(What you will do): Write out exactly the lines below starting at the one containing "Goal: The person" and ending at the one containing "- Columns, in". Omit every picture.

(Saved data entries)
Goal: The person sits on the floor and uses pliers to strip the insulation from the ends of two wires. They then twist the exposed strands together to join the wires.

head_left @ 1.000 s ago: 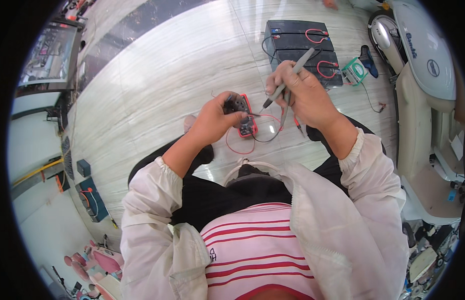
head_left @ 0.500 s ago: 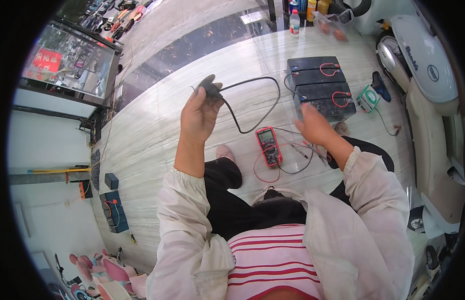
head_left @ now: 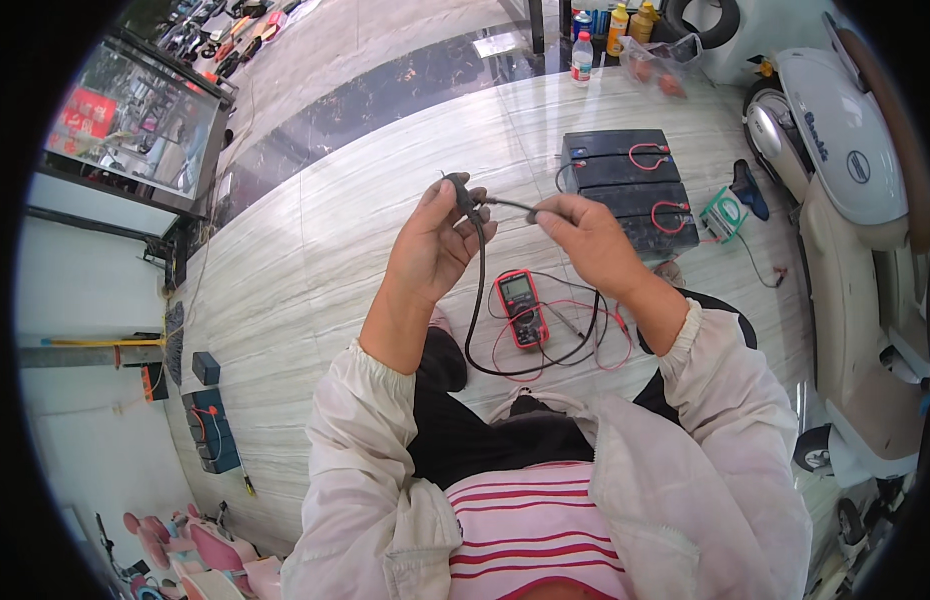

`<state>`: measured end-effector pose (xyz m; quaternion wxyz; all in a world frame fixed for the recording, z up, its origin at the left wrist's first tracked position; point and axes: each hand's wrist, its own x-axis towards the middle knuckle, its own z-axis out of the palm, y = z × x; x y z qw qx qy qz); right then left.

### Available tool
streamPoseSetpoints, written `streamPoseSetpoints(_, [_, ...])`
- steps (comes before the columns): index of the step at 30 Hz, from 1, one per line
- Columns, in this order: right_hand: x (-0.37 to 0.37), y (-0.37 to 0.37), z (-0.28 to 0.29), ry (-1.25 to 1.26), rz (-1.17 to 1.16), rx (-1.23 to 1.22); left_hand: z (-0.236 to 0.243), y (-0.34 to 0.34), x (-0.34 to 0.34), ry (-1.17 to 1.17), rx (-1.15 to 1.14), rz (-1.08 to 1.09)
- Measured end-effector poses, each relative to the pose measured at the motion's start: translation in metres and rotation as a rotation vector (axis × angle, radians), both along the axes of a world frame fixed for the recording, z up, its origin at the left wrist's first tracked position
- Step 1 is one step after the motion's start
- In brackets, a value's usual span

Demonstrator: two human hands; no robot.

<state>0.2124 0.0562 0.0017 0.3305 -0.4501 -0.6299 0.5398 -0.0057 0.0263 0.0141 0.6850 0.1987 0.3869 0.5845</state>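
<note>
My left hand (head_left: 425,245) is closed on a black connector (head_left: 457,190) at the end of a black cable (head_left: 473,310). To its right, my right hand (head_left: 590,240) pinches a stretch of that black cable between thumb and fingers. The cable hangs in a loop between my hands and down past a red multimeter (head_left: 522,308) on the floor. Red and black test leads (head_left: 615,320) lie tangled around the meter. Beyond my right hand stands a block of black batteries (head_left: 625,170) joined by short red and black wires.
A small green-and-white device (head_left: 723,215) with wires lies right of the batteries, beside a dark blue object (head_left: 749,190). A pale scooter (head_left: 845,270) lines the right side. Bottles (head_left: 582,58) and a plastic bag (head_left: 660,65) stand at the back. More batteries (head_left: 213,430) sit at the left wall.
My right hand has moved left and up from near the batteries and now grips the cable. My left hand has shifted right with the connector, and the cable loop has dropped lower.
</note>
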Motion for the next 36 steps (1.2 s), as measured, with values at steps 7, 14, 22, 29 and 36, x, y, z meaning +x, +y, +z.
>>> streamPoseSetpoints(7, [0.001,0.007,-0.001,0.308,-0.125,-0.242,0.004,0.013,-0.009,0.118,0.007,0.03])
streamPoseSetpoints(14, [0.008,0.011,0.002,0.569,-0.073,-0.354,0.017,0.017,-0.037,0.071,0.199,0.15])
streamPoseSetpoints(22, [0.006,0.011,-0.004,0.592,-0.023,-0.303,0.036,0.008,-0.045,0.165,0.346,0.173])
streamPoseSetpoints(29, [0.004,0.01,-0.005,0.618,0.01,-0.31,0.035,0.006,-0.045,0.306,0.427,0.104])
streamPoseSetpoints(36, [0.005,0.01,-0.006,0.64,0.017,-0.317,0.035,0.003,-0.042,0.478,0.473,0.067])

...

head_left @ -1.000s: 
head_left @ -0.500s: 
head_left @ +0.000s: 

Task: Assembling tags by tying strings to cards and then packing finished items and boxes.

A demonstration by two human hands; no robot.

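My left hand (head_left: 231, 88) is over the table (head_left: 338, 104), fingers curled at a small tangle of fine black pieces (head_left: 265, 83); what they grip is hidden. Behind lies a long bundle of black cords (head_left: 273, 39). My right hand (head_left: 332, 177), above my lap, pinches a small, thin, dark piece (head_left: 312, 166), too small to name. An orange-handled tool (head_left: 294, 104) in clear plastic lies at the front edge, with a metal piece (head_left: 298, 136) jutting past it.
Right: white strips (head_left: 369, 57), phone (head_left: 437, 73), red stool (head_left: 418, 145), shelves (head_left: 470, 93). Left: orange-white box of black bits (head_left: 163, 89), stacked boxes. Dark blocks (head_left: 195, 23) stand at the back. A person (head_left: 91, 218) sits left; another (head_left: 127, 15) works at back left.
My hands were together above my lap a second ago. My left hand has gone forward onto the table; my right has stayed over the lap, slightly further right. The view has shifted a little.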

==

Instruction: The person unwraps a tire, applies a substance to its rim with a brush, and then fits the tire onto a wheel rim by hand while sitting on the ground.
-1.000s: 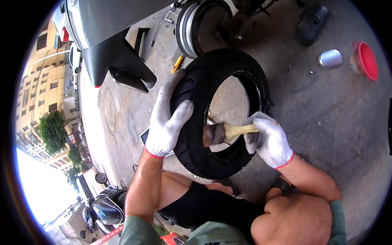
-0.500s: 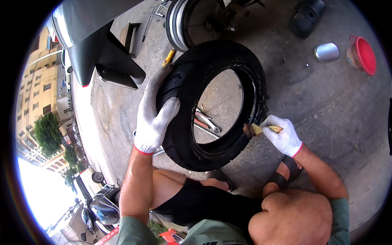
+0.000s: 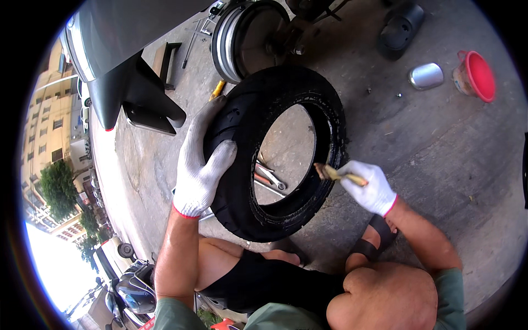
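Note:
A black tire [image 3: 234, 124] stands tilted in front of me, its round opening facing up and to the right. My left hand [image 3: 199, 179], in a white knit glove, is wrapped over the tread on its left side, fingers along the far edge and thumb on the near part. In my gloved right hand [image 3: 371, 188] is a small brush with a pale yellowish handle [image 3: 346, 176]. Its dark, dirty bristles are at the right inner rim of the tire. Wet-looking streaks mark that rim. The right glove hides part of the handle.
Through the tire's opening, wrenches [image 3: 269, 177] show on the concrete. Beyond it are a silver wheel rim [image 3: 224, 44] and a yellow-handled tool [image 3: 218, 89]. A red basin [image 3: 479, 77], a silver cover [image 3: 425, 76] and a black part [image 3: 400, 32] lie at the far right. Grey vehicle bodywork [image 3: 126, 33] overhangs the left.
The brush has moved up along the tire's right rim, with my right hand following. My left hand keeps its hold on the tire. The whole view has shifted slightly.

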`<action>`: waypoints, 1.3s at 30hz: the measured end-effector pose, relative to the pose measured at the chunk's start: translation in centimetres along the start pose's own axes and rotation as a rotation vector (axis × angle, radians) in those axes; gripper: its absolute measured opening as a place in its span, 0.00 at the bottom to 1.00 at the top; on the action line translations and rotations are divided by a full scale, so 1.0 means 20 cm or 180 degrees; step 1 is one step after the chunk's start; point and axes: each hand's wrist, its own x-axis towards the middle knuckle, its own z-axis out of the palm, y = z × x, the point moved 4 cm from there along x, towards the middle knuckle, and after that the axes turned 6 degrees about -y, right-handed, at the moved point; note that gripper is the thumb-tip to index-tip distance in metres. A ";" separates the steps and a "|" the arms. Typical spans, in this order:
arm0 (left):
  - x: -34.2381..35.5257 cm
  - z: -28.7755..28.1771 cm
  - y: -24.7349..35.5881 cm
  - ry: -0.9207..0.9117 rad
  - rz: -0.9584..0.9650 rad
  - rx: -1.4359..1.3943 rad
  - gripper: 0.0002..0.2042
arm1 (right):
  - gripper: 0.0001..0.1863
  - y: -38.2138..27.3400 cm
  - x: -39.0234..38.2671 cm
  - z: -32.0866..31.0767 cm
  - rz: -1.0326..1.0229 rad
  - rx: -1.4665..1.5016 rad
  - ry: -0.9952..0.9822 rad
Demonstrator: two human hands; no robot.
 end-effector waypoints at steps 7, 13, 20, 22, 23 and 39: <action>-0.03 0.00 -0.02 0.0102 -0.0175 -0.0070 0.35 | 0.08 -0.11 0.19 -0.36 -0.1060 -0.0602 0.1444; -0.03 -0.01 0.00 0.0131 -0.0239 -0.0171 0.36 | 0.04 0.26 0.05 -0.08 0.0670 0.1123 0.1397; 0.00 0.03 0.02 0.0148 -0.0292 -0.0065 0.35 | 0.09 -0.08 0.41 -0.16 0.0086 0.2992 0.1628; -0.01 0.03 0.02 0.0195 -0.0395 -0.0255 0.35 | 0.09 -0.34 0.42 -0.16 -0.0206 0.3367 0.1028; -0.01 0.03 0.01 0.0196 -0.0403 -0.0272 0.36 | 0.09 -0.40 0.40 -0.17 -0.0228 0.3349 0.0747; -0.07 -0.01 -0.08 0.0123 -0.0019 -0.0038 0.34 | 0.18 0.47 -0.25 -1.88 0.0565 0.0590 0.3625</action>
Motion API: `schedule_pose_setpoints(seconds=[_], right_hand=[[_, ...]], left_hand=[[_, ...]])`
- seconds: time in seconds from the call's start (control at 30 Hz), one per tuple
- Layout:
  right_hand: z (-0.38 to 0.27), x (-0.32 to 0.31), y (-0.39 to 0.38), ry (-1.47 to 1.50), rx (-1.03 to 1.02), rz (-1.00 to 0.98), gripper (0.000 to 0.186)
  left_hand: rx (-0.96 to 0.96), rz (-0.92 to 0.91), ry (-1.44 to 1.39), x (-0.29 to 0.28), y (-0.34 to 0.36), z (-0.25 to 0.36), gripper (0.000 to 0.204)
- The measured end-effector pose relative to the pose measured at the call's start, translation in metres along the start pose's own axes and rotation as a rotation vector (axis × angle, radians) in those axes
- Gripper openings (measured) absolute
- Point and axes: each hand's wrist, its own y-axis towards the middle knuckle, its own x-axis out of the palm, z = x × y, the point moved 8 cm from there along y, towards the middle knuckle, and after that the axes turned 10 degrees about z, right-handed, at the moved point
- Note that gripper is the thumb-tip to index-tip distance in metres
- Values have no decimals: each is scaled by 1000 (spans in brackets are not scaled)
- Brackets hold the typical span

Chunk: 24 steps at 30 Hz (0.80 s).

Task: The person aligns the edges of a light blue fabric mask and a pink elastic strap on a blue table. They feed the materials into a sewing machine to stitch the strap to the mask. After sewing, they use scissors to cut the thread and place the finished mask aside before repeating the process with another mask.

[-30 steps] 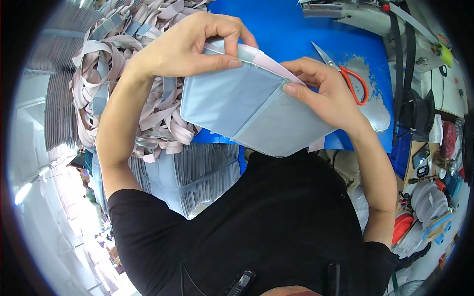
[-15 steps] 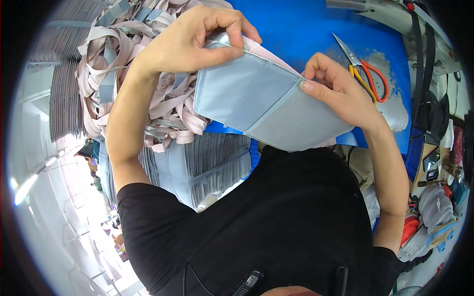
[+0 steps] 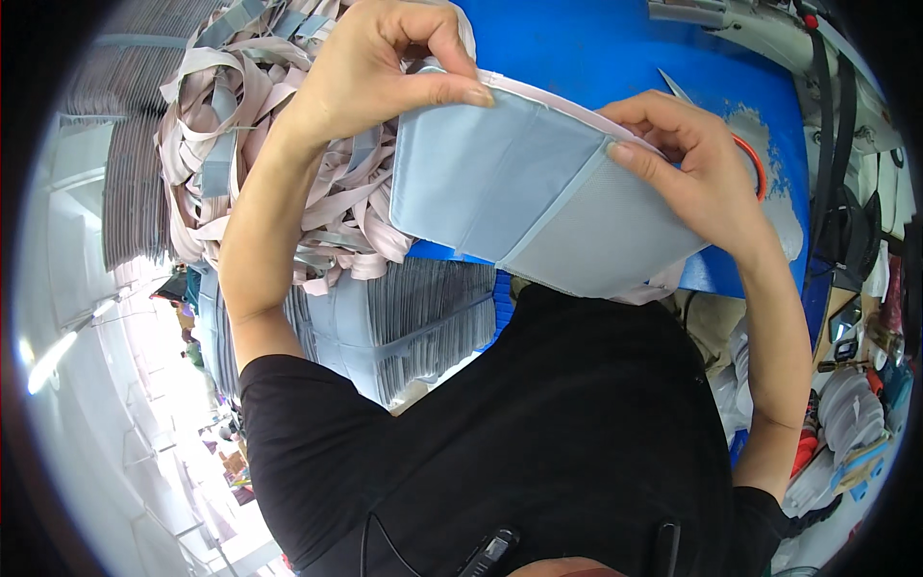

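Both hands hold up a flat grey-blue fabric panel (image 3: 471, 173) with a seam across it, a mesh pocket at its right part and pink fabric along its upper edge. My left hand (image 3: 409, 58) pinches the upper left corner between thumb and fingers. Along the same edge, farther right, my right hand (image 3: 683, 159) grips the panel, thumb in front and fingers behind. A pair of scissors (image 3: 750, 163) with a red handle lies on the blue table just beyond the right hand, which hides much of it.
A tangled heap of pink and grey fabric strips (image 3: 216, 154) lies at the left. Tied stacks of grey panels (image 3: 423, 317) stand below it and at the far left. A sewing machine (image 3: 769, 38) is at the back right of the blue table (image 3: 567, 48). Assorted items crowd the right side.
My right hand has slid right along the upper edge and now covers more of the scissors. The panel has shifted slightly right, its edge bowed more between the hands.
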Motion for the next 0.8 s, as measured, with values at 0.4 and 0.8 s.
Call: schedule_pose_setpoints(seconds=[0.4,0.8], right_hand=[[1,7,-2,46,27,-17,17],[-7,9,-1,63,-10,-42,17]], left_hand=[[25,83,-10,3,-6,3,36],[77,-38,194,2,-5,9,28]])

(Answer section):
Goal: The person sits on the floor and uses pliers to strip the insulation from the ends of two wires. They then twist the exposed strands together to join the wires.

head_left @ 1.000 s ago: 
head_left @ 0.500 s ago: 
head_left @ now: 

`<state>`: measured end-effector pose (xyz m; quaternion wxyz; all in a world frame fixed for the recording, z up, its origin at the left wrist's first tracked position; point and axes: each hand's wrist, its own x-axis towards the middle knuckle, its own z-axis out of the palm, y = z × x; x y z qw qx qy qz); right then left.

### Available tool
streamPoseSetpoints, written `streamPoseSetpoints(_, [_, ...])`
- steps (comes before the columns): index of the step at 30 Hz, from 1, one per line
- Columns, in this order: right_hand: x (-0.37 to 0.37), y (-0.37 to 0.37), z (-0.28 to 0.29), ry (-1.25 to 1.26), rz (-1.17 to 1.16), rx (-1.23 to 1.22); left_hand: z (-0.236 to 0.243), y (-0.34 to 0.34), x (-0.34 to 0.34), ry (-1.17 to 1.17), rx (-1.15 to 1.14), rz (-1.08 to 1.09)

What appears above is the full answer.